The human brain consists of anatomically distant neuronal assemblies that are interconnected via a myriad of synapses. This anatomical network provides the neurophysiological wiring framework for functional connectivity (FC), which is essential for higher-order brain functions. While several studies have explored the scale-specific FC, the scale-free (i.e., multifractal) aspect of brain connectivity remains largely neglected. Here we examined the brain reorganization during a visual pattern recognition paradigm, using bivariate focus-based multifractal (BFMF) analysis. For this study, 58 young, healthy volunteers were recruited. Before the task, 3-3 min of resting EEG was recorded in eyes-closed (EC) and eyes-open (EO) states, respectively. The subsequent part of the measurement protocol consisted of 30 visual pattern recognition trials of 3 difficulty levels graded as Easy, Medium, and Hard.

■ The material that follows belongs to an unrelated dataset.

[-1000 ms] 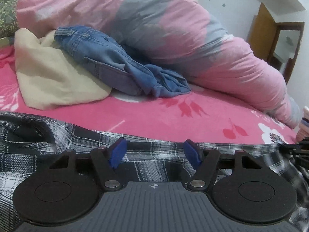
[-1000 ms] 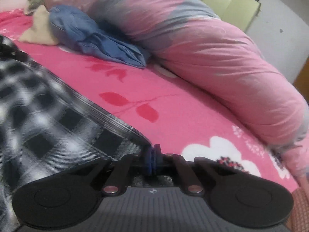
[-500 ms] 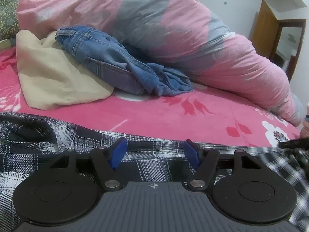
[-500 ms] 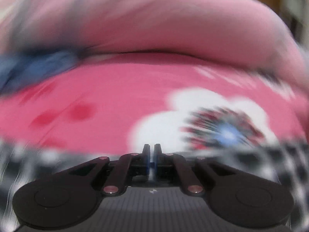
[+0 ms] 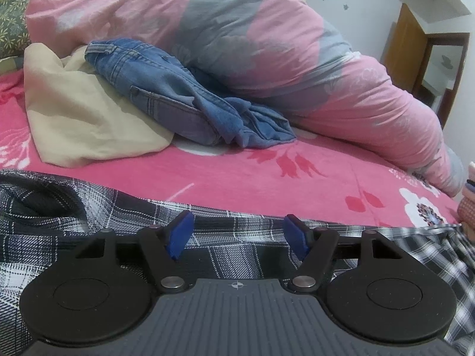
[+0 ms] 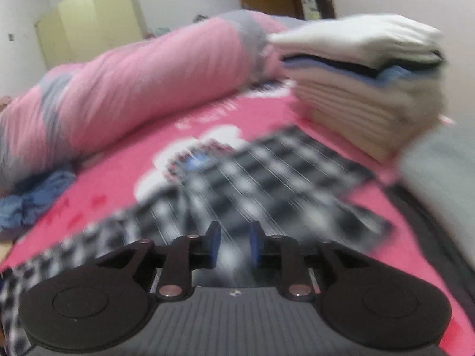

Multifractal FC was estimated with BFMF analysis of preprocessed EEG signals yielding two generalized Hurst exponent-based multifractal connectivity endpoint parameters, H(2) and ΔH15; with the former indicating the long-term cross-correlation between two brain regions, while the latter captures the degree of multifractality of their functional coupling. Accordingly, H(2) and ΔH15 networks were constructed for every participant and state, and they were characterized by their weighted local and global node degrees. Then, we investigated the between- and within-state variability of multifractal FC, as well as the relationship between global node degree and task performance captured in average success rate and reaction time. Multifractal FC increased when visual pattern recognition was administered with no differences regarding difficulty level. The observed regional heterogeneity was greater for ΔH15 networks compared to H(2) networks. These results show that reorganization of scale-free coupled dynamics takes place during visual pattern recognition independent of difficulty level. Additionally, the observed regional variability illustrates that multifractal FC is region-specific both during rest and task. Our findings indicate that investigating multifractal FC under various conditions – such as mental workload in healthy and potentially in diseased populations – is a promising direction for future research.